In [1]:
# reads in excel file containing purchase data

import numpy as np
import pandas as pd
csv_file="..\\Purchase Data\\purchase_data.csv"
df=pd.read_csv(csv_file)

In [2]:
# PLAYER COUNT

# creates new dataframe that selects SN, 
# Age,and Gender columns
# drops duplicate rows
# counts number of unique rows
# which is equivalent to the number of
# video game players
# creates a dataframe containing the
# number of unique players

df1=df.loc[:,["SN","Age","Gender"]]
df1=df1.drop_duplicates()
total_players=df1.count()[0]
print(total_players)
df_unique_players=pd.DataFrame({"total_players":[total_players]})
df_unique_players

576


Unnamed: 0,total_players
0,576


In [3]:
# gets the number of unique items
# in the item id column 
# and stores to a variable

number_of_unique_items=len(df["Item ID"].unique())

# gets the average purchase price
# by using the mean function
# and stores it to a variable
# rounds the avg purchase price
# and converts to a string to include 
# the $ sign

average_purchase_price=df["Price"].mean()
aver=np.round(average_purchase_price, decimals=2)
average_purch="$"+str(aver)

# gets the total number of purchases
# by using the length of the dataframe

total_number_purchases=len(df)

# gets the total revenue by
# summing up the Price column
# converts the float value to a string
# to include the $ sign

total_revenue=df["Price"].sum()
total_rev="$"+str(total_revenue)

In [4]:
# PURCHASING ANALYSIS(Total)

# takes variables containing stats
# and places them into a dataframe
# dataframe reports on:

# 1).

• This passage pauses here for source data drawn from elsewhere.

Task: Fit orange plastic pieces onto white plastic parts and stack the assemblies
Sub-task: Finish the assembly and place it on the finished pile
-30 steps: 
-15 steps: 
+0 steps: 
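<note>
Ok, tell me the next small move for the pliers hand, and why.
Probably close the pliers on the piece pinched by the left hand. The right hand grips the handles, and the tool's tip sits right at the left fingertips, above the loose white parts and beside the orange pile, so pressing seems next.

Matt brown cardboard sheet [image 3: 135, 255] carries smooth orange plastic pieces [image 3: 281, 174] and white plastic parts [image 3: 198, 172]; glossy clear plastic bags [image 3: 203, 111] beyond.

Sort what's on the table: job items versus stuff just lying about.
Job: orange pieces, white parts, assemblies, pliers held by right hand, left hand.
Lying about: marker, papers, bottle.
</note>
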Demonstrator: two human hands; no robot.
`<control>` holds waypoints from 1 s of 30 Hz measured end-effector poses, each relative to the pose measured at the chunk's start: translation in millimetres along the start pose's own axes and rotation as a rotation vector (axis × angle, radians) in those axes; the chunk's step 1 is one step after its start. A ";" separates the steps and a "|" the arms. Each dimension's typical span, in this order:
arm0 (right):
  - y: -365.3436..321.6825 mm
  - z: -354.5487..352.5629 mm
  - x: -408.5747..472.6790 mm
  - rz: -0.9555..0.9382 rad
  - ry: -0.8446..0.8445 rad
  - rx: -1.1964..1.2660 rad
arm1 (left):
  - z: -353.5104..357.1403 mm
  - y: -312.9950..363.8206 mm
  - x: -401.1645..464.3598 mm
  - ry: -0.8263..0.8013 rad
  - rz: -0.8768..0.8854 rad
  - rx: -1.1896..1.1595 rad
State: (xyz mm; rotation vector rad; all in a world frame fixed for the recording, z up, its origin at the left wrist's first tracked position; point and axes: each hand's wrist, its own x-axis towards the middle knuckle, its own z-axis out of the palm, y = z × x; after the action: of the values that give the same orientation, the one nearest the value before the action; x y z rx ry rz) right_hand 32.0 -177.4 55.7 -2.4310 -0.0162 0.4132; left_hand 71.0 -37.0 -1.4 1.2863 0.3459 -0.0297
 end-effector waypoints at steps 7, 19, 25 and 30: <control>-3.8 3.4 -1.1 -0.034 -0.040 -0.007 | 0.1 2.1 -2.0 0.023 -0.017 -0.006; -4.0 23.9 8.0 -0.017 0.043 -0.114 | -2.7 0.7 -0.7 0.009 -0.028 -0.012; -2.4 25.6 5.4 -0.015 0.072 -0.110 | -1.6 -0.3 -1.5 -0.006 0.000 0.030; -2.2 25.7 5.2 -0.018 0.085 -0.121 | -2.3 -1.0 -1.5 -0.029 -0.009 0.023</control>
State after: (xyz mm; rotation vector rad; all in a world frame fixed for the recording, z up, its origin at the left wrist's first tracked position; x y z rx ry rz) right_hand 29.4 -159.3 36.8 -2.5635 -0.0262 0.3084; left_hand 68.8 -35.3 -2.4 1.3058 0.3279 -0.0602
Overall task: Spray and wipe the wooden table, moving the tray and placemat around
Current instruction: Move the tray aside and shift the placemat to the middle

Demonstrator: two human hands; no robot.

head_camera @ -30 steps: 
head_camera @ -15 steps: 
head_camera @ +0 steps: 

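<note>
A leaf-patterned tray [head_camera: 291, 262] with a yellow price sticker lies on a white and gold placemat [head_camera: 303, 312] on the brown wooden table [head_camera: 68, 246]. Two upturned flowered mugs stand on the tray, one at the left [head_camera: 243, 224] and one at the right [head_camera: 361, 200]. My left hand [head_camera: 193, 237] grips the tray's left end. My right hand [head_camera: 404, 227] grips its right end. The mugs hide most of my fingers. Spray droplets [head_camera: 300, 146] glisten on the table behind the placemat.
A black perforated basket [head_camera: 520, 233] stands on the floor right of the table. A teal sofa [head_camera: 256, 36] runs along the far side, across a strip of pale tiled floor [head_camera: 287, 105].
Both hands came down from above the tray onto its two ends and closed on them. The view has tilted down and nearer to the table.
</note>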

Number of Unique Items
# 2). Average Purchase Price
# 3). Total Number of Purchases
# 4). Total Revenue


frame_df = pd.DataFrame({
    "Number of Unique Items": [(number_of_unique_items)],
    "Average Purchase Price": [(average_purch)],
    "Total Number of Purchases":[(total_number_purchases)],
    "Total Revenue":[(total_rev)]
    
    
})
frame_df

Unnamed: 0,Number of Unique Items,Average Purchase Price,Total Number of Purchases,Total Revenue
0,183,$3.05,780,$2379.77


In [5]:
# Gets the percentage of men in the dataset
# By filtering the dataframe to only men
# Dividing by the length of the entire dataframe
# And multiplying by 100

only_men = df1.loc[df["Gender"] == "Male", :]
percentage_only_men=np.round(len(only_men)/len(df)*100,decimals=2)

# Gets the percentage of women in the dataset
# By filtering the dataframe to only women
# Dividing by the length of the entire dataframe
# And multiplying by 100

only_women=df1.loc[df["Gender"]== "Female", :]
percentage_only_women=np.round(len(only_women)/len(df)*100,decimals=2)


# Gets the percentage of nondisclosed genders in the dataset
# By filtering the dataframe to only other/non-disclosed
# Dividing by the length of the entire dataframe
# And multiplying by 100

other=df1.loc[df["Gender"]== "Other / Non-Disclosed", :]
percentage_other_non_disclosed=np.round(len(other)/len(df)*100,decimals=2)
    



In [6]:
# GENDER DEMOGRAPHICS

# Takes variables containing gender stats info
# And places them into a dataframe
# Dataframe reports on:

# 1).Count and percentage of male players
# 2).Count and percentage of female players
# 3).Count and percentage of other/non-disclosed

gender_df = pd.DataFrame(
    {"Gender": ["Male", "Female","Other / Non-Disclosed"],
     "Total Count": [len(only_men), len(only_women),len(other)],
     "Percentage": [str(percentage_only_men)+"%",str(percentage_only_women)+"%",str(percentage_other_non_disclosed)+"%"]}
)

# Resets index for desired display

reindexed_df = gender_df.set_index("Gender")
reindexed_df.head()      

Unnamed: 0_level_0,Total Count,Percentage
Gender,Unnamed: 1_level_1,Unnamed: 2_level_1
Male,484,62.05%
Female,81,10.38%
Other / Non-Disclosed,11,1.41%


In [7]:
# PURCHASING ANALYSIS (GENDER)
# Dataframe reports on:
# Purchase count by gender
# Average purchase price by gender
# Total purchase value by gender
# Average purchase total by gender


# Groups the dataframe by gender
# to count the number of purchases
# by gender

total_count=df.groupby(["Gender"]).count()["Price"]
total_count

# Groups the dataframe by gender
# to get the average purchase price
# by gender


avg_price_gender=df.groupby(["Gender"]).mean()["Price"]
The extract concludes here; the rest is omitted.